- **What is being asked**
Without the pictures, set down everything in the listing exactly.

- **Data block**
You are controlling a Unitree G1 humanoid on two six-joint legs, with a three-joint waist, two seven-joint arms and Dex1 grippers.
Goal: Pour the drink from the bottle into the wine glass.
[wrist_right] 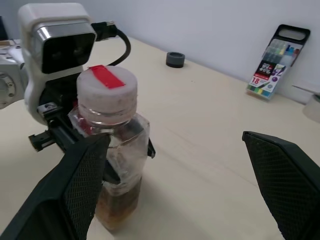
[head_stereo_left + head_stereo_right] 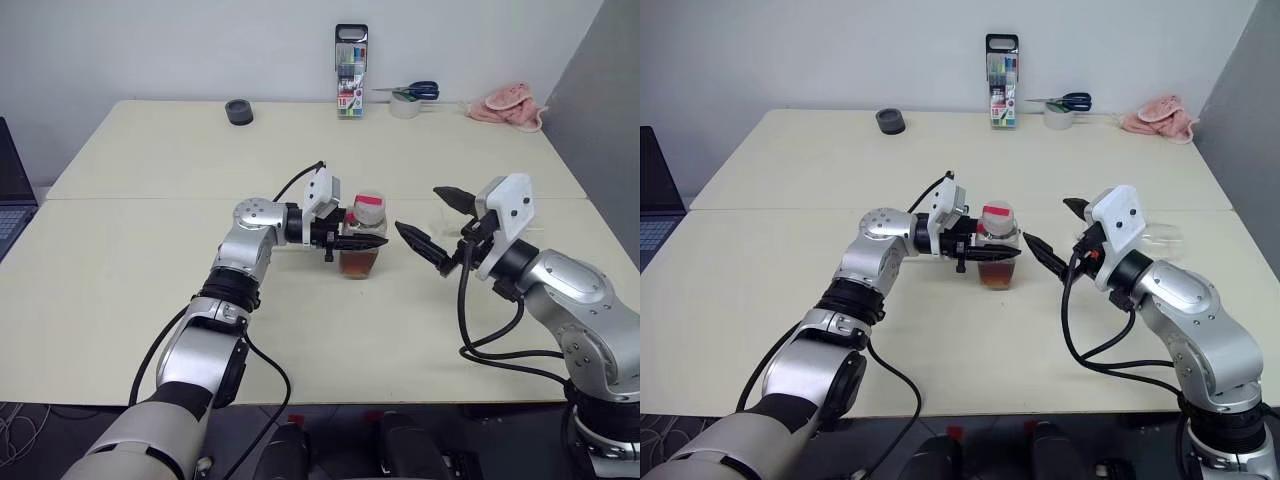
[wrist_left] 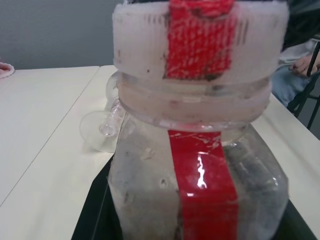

- **Answer area**
You are controlling a Unitree G1 humanoid on two six-joint legs, with a three-joint waist, two seven-joint arms and Dex1 grippers.
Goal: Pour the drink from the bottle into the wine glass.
[wrist_right] 
[head_stereo_left + head_stereo_right] 
[wrist_left] 

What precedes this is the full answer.